> **AIM OF THE EXERCISE**
Return the run of lines below that opens with the line containing "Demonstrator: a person" and closes with the line containing "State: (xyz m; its", keeping each one exact.

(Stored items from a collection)
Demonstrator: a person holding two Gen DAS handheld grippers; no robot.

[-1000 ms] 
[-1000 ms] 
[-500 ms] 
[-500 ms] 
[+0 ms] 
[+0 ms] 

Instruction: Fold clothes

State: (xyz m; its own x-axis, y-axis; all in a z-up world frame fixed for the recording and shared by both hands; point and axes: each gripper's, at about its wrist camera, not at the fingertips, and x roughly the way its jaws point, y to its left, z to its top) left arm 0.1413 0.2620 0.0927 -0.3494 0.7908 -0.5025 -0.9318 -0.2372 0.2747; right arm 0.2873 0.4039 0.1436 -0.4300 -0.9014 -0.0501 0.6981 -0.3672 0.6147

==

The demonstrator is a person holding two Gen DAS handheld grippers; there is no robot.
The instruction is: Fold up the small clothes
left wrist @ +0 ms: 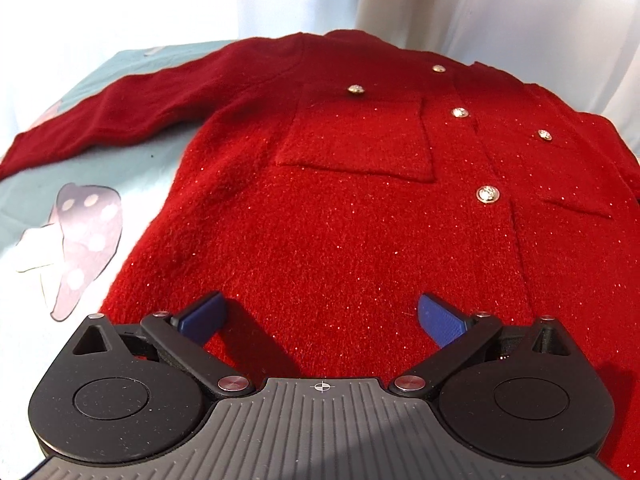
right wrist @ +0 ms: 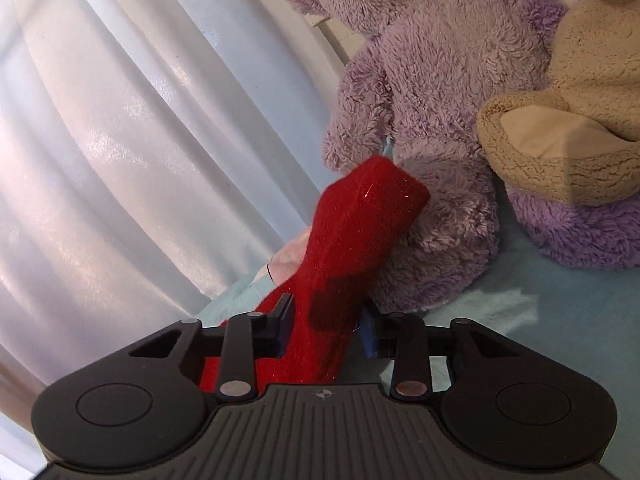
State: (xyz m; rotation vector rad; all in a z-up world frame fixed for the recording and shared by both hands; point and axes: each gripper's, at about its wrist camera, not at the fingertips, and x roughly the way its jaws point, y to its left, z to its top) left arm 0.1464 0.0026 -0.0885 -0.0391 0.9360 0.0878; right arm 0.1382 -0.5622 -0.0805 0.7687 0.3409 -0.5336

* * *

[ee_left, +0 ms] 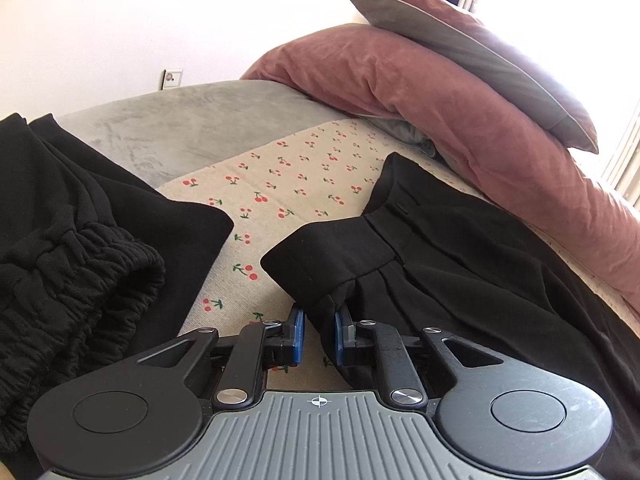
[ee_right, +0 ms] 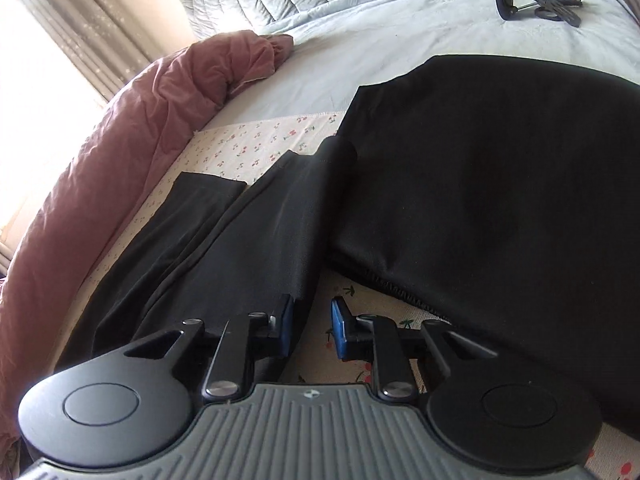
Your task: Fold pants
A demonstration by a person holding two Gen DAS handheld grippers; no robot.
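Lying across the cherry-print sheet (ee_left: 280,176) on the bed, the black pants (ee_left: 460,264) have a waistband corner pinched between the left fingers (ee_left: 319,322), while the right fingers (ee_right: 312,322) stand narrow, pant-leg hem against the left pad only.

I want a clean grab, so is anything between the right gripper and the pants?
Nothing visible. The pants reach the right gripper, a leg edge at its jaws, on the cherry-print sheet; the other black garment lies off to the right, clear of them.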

> **RESPONSE**
Demonstrator: a person holding two Gen DAS handheld grippers; no robot.

[-1000 ms] 
[-1000 ms] 
[-500 ms] 
[-500 ms] 
[+0 ms] 
[+0 ms] 

Instruction: Fold clothes

State: (xyz m; its own x-axis, y-axis; all in a z-up world frame fixed for the recording and shared by both hands; point and axes: each gripper's, at about its wrist camera, not at the fingertips, and x roughly the way its jaws point, y to its left, z to its top) left arm 0.1413 0.2620 0.0927 -0.3494 0.7908 -0.5025 -0.9318 -0.2372 0.2747; right arm 0.2873 0.4039 0.1436 -0.4300 -0.9014 -0.0501 0.6981 -0.3672 0.6147

Output for this exercise is now complete.